Sun Wukong s'installa en haut du piton comme un inspecteur et demanda à chacun de raconter les capacités des trois grands démons. Le petit vent-coureur dit :
— Notre Grand Roi peut avaler dix mille soldats célestes d'un seul souffle.
— Tu mens.
— Non, seigneur ! Il se transforme, devient grand comme le ciel, petit comme une graine de moutarde. La Reine Mère avait oublié de l'inviter à son banquet des pêches — le Grand Roi, en colère, a ouvert une bouche grande comme une porte de ville et aspiré dix mille soldats envoyés par l'Empereur de Jade. Ils ont dû fermer les portes du Palais du Sud. Voilà comment il en a avalé dix mille.
Sun Wukong réfléchit. Il avait lui aussi fait des exploits comparables.
— Et le second démon ?
— Le Second Grand Roi mesure neuf mètres. Sourcils en vers à soie, yeux de phénix, voix de belle femme, dents de spatule, nez de dragon cornu. Il peut vous enrouler dans sa trompe et vous broyer les os.
— Et le troisième ?
— Le Troisième Grand Roi vient de loin — son nom est le Roc des Dix Mille Lieues. Il peut battre des ailes et traverser la mer, filer du nord au sud. Il possède un trésor extraordinaire : la Jarre du Yin et du Yang. Si quelqu'un y est enfermé, en un quart d'heure il se dissout en bouillie.
Sun Wukong nota l'avertissement sur la jarre. Il demanda ensuite quel démon voulait manger Tang Sanzang. Le petit répondit :
— Le Premier et le Second vivent depuis longtemps ici. Le Troisième venait d'une ville à quatre cents lieues à l'ouest — la Cité du Lion-Chameau, qu'il a conquise il y a cinq cents ans après en avoir dévoré le roi et tous ses sujets. Il y a des années, il a appris l'existence du moine Tang, dont la chair confère l'immortalité, mais craignait votre puissance, et est venu ici pour s'allier aux deux autres et prendre Tang Sanzang ensemble.
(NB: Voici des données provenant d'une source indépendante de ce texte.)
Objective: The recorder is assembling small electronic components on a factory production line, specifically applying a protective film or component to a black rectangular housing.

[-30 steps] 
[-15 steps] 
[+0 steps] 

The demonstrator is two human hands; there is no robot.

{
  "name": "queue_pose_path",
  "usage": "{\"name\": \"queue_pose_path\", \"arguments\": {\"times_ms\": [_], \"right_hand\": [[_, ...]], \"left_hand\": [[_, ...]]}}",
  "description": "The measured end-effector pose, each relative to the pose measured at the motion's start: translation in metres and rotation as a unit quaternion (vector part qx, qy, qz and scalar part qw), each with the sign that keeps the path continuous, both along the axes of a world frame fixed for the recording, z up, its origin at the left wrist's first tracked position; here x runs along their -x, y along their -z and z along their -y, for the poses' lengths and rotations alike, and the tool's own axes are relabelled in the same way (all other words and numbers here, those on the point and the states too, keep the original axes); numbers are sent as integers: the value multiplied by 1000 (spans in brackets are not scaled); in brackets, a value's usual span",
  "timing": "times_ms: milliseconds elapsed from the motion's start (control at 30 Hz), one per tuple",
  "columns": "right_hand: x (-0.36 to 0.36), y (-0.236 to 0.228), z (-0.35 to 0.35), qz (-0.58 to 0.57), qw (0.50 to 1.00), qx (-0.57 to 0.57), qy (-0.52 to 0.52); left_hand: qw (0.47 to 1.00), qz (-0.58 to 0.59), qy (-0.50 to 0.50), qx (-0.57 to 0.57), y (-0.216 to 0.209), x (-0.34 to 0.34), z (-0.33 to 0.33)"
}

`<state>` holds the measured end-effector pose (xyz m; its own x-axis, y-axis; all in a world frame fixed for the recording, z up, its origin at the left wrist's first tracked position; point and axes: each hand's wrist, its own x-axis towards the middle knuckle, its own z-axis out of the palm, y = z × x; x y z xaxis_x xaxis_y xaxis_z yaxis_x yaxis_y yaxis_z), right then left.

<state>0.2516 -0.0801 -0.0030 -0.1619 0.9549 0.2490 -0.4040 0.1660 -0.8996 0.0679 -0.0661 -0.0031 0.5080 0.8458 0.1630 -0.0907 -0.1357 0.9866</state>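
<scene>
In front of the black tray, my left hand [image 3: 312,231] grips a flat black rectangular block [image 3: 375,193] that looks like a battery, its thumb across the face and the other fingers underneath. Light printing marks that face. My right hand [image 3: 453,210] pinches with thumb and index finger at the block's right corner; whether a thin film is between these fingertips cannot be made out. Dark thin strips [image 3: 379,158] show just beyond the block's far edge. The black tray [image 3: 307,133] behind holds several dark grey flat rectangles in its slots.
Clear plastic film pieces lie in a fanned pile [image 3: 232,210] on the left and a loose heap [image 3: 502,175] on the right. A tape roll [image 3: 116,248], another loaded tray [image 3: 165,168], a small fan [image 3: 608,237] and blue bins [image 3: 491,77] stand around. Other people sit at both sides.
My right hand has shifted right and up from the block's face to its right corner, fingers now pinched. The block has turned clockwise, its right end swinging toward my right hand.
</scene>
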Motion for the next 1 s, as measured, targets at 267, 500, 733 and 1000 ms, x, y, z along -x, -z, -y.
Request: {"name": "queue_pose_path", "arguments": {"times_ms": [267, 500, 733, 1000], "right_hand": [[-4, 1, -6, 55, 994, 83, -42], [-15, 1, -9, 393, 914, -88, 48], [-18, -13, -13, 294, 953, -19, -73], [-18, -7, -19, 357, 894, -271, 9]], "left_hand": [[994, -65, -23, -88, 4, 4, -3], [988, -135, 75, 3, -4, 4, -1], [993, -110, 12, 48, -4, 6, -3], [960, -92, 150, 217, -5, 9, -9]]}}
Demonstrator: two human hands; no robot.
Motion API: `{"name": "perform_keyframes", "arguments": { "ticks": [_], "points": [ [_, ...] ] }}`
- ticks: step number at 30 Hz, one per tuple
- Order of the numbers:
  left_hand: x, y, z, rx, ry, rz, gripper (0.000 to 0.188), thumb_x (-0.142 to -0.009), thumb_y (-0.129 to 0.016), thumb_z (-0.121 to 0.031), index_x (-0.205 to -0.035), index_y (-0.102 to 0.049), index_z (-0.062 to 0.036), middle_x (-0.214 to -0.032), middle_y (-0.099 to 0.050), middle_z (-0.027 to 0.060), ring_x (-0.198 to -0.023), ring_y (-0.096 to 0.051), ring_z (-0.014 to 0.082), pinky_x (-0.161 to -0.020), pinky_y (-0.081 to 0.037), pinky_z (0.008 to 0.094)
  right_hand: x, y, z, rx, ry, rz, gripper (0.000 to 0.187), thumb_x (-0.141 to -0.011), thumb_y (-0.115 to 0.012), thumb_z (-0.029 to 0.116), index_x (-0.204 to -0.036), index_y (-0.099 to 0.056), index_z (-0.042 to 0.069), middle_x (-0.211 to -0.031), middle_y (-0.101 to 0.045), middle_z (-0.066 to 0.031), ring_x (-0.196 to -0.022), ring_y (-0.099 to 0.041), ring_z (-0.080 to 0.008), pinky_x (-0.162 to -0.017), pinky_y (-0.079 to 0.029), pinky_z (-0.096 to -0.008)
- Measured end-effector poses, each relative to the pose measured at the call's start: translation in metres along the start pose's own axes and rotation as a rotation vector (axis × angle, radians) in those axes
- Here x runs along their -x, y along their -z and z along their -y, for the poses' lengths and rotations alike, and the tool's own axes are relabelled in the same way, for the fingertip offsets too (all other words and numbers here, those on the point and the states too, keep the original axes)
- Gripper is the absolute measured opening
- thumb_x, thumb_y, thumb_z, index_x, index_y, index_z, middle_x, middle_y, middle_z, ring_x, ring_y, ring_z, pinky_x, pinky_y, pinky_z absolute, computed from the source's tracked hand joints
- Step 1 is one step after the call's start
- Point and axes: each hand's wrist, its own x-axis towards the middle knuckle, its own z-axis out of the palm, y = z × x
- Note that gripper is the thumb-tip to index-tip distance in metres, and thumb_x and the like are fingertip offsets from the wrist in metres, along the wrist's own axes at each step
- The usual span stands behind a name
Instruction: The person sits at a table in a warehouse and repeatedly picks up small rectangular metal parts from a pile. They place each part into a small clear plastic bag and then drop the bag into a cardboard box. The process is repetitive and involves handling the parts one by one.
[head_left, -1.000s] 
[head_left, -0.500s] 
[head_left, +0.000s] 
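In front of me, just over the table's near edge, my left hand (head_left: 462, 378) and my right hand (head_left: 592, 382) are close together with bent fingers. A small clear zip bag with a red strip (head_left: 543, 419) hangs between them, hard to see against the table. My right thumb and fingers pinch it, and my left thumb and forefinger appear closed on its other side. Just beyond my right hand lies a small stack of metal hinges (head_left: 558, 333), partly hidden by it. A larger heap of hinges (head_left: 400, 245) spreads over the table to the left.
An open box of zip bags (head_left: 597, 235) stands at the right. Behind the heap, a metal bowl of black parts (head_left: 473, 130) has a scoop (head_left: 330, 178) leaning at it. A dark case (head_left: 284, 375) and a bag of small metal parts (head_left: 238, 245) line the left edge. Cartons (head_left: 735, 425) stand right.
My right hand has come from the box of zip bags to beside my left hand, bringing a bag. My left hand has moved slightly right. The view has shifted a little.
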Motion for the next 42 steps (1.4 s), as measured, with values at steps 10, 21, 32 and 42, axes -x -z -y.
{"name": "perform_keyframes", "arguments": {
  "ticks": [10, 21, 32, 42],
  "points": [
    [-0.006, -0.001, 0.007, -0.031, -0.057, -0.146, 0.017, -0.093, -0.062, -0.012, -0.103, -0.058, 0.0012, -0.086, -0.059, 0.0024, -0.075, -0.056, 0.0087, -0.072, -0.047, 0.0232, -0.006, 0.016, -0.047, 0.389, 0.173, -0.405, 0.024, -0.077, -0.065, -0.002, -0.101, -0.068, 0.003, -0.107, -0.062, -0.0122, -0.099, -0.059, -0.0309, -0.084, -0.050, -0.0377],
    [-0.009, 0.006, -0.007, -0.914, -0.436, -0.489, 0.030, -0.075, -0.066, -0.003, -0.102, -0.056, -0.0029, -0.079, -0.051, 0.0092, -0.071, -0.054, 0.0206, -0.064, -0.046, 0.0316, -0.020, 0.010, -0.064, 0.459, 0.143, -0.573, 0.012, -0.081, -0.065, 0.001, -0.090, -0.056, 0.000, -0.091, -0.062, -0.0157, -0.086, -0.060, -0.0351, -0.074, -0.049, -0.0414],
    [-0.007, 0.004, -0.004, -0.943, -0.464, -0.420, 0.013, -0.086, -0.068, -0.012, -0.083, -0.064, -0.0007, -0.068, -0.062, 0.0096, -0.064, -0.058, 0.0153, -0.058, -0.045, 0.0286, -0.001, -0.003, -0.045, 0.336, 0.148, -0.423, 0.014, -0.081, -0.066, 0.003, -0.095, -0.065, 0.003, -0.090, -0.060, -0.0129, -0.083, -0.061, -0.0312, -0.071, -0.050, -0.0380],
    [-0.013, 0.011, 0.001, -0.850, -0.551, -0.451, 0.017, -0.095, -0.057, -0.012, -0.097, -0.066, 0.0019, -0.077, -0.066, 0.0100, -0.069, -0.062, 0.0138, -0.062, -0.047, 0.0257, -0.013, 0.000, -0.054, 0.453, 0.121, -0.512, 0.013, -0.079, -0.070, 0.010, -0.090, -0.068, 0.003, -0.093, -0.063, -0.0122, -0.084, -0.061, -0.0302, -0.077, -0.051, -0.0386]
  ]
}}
Sun Wukong serra les dents de rage. Il saisit son bâton et en assena un coup sur la tête du patrouilleur, qui s'aplatit comme une galette de viande. Puis — regret aussitôt, car le petit avait parlé de bonne foi. Mais c'était fait.
Il récupéra la plaque, hissa le drapeau « Ordre », accrocha la clochette à sa ceinture et se dirigea vers la Grotte du Lion-Chameau pour voir la vérité de ses propres yeux.
À l'entrée, des soldats-monstres s'alignaient par milliers — deux cent cinquante par unité, des centaines de drapeaux multicolores. Sun Wukong estima leurs forces à dix mille facilement.
Il pensa à voix basse : si je dis trop vrai, je trahis ma couverture. Si je dis du grand bluff, je les disperse avant même d'entrer. Il choisit le grand bluff.
Il entra au premier rang. Un gardien le reconnut comme « Petit Vent Perceur ». Il baissa la tête et passa. Au second rang, un autre gardien l'arrêta :
— Vent Perceur revenu ? Avez-vous vu Sun Wukong ?
— Oui. Il est là-bas en train d'aiguiser son bâton sur les rochers. Accroupi comme un géant de pierre, si debout il doit bien faire dix mètres. Il prenait de l'eau dans le ravin pour polir son bâton en murmurant : « Bâton, tu n'as pas eu l'occasion de te montrer depuis longtemps. Cette fois il y a dix mille démons — tue-les tous pour moi avant que j'aille régler le compte de vos trois chefs. »
Les soldats frémissaient :
— Grand Roi, la viande de Tang Sanzang ne représente pas grand-chose pour nous, elle ne sera même pas partagée à tous. Pourquoi mourir pour ça ? Sauve qui peut !
Loups, tigres, léopards, oiseaux, renards — tous s'enfuirent en masse dans un vacarme de sabots et d'ailes. Comme si la chanson du Chu avait dispersé les huit mille soldats du roi Xiang.
Sun Wukong sourit en silence. Il progressa vers le cœur de la grotte, cherchant les trois vieux démons.
Ce qu'il verrait là — personne ne pouvait le prévoir.